I tried but failed to implement the following idea: from a broad basket of assets (say 50 assets), with a monthly basis, keep the TopN (say N=5) using whatever equally-weighted algorithm (say FAA) and carry out this WFO as described in your article among these TopN assets, trying to optimize for example the Sharpe Ratio.

Do you think you can make it by mixing bits of your two algos?

Cheers,

Tonio.

Sounds like a decent idea.

Thanks Ilya for yet one more awesome post!

Few comments.

1. Frank did a 20 year back test using VFINX/VUSTX proxies for SPY-TLT and posted an Excel with monthly allocations from his strategy. While the overall results look similar the monthly allocations between this implementation and Frank’s post are very different. This could be due to additional optimizations that Frank may have implemented. Also, in Frank’s case the rebalancing was done not on the 1st of the month but sometime during the first week of the month.

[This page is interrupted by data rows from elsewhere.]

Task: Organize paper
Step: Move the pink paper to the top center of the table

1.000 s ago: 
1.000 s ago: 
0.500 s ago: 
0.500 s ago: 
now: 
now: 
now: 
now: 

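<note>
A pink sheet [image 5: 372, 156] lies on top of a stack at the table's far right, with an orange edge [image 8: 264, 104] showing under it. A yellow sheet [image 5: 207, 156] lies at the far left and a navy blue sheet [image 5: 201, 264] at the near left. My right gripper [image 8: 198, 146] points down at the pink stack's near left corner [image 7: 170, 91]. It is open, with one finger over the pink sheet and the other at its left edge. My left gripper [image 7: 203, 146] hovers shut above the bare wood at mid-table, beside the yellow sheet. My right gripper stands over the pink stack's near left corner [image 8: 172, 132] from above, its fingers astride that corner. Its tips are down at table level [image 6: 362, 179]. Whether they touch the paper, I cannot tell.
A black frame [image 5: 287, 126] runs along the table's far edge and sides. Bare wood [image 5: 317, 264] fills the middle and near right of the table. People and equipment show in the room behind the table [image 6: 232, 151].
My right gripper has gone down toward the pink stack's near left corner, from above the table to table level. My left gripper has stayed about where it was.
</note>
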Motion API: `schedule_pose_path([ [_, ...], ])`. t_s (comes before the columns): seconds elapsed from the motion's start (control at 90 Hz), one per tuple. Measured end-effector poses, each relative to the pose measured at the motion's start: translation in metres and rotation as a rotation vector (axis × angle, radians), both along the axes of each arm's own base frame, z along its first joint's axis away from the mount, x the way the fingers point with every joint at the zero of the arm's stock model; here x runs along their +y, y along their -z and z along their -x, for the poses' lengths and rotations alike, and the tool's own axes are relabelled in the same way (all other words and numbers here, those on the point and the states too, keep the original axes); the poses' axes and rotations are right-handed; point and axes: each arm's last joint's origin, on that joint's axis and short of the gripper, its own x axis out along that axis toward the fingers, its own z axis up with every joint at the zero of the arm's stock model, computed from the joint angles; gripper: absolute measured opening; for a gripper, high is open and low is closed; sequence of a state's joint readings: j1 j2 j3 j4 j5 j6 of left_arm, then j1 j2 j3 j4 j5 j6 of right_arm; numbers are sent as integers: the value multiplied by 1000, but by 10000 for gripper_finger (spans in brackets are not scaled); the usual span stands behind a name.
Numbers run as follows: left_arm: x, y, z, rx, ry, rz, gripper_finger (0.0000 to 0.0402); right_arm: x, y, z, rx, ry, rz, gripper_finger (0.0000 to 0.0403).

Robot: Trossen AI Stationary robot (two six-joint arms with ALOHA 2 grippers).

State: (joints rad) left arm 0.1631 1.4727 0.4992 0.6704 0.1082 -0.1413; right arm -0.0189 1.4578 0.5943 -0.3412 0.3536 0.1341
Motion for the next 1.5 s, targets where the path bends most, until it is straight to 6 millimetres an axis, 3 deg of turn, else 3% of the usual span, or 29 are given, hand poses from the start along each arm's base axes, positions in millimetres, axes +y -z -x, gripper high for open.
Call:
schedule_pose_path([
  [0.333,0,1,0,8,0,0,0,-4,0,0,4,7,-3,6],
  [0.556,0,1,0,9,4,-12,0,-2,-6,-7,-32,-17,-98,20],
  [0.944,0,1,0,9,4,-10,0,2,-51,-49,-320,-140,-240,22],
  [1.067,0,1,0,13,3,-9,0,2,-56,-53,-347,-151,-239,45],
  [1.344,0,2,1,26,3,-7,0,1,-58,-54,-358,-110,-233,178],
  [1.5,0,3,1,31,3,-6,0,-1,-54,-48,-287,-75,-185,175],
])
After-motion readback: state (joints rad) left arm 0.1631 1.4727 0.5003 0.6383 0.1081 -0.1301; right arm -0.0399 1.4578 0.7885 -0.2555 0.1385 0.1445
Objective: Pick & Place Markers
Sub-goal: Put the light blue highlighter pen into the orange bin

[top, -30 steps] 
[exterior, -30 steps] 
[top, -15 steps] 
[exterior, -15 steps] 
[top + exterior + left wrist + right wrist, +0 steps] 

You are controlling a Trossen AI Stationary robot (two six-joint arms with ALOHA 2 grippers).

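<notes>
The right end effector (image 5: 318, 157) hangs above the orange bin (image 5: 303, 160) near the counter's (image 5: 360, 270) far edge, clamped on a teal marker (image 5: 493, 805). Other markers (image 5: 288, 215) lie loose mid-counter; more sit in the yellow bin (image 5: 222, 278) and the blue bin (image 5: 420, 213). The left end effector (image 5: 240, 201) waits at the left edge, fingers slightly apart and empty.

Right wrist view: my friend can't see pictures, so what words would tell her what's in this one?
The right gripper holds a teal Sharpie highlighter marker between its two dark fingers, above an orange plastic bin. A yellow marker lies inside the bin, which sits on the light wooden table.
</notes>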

Just to be clear, I don’t expect him to publish the secret sauce details and I appreciate what has already been shared. I am simply noting that even with different allocations over a long run the results seem to be similar.

2. The lookback period seems to be sensitive to period changes. Changing the value from 72 to other values like 63 or 84 to mimic 3/4 Months look back periods change the drawdown considerably. haven’t tested other values yet. This means 72 might be an optimized number which is ok as long as it is in a stable region. I will check this later.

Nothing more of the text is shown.